■ WHAT IS BEING ASKED ■
Copy exactly the lines of the records below, and only those lines, beginning with the line that contains "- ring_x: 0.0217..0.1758" and ending with the line that contains "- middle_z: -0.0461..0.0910".

▬▬▬▬▬▬

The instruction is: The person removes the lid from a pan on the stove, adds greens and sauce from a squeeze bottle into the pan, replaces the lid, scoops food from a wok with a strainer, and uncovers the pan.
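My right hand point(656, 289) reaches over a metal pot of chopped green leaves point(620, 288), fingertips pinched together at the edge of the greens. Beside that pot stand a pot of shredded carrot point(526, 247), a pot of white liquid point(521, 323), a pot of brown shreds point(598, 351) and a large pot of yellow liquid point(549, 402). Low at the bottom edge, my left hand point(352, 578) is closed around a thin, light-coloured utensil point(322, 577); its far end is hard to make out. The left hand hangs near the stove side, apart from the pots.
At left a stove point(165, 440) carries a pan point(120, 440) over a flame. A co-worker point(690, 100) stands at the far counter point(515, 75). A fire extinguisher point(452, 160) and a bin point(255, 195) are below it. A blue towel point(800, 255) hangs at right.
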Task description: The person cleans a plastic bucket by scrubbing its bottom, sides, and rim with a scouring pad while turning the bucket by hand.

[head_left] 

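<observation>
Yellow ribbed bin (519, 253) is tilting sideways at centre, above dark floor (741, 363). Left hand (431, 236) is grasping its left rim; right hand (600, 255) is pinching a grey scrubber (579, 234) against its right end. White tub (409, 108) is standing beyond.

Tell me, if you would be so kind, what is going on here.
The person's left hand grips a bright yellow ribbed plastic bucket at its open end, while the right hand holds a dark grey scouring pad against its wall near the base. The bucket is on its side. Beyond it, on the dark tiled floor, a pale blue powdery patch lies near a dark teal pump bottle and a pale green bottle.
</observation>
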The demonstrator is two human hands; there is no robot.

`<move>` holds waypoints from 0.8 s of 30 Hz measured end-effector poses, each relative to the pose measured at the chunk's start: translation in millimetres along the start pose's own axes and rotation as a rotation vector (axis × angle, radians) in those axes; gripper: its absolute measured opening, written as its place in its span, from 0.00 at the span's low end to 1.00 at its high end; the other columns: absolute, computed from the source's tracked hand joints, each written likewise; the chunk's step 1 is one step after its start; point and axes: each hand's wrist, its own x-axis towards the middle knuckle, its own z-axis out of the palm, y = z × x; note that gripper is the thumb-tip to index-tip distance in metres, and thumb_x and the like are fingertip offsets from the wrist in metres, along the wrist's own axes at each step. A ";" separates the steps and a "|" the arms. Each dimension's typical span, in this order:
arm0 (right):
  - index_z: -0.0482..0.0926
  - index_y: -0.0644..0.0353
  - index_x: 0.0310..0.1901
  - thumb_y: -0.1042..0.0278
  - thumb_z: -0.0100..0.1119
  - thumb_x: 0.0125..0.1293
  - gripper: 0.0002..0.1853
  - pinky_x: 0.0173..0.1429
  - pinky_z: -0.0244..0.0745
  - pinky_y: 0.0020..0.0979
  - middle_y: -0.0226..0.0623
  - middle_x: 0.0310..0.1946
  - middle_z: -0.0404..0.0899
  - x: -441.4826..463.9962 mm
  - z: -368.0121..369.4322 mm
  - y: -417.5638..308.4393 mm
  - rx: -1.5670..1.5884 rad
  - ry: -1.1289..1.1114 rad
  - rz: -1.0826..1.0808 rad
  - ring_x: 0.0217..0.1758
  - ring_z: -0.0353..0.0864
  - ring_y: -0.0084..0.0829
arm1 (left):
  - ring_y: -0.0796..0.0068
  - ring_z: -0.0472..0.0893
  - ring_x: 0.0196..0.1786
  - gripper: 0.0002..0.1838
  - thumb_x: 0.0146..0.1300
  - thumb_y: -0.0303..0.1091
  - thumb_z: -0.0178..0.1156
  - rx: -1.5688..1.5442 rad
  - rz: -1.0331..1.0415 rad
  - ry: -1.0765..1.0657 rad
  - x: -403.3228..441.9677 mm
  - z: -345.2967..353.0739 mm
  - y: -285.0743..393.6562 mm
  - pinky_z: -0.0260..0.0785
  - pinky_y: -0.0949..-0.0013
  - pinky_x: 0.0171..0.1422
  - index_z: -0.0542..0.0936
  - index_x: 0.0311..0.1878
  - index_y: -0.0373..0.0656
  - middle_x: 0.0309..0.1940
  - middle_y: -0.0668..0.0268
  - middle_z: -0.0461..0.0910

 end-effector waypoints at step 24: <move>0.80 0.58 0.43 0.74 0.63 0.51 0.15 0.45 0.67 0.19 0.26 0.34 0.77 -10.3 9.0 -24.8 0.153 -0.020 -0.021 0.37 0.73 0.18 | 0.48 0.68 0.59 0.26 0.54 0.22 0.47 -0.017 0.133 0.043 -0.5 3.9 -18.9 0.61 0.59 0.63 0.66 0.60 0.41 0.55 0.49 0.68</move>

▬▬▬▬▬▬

■ EXPECTED OUTPUT ■
  - ring_x: 0.0217..0.1758
  - ring_z: -0.0353..0.0864
  - ring_y: -0.0084..0.0829
arm1 (left):
  - ring_y: -0.0796..0.0068
  - ring_z: -0.0472..0.0893
  - ring_x: 0.0196..0.1786
  - gripper: 0.0002..0.1838
  - thumb_x: 0.0146..0.1300
  - thumb_y: -0.0303..0.1091
  - thumb_z: -0.0178..0.1156
  - rx: -1.5688..1.5442 rad
  - rz: -1.0331..1.0415 rad
  - ry: -1.0765..1.0657 rad
  - x: -403.3228..441.9677 mm
  - z: -345.2967..353.0739 mm
  - y: -285.0743..393.6562 mm
  - pinky_z: -0.0260..0.0785
  - pinky_y: -0.0949..-0.0013
  - pinky_x: 0.0171..0.1422
  - index_z: -0.0542..0.0936
  - index_x: 0.0311..0.1878
  - index_y: -0.0373..0.0656
  - middle_x: 0.0309..0.1940
  - middle_y: -0.0668..0.0268
  - middle_z: -0.0461..0.0910

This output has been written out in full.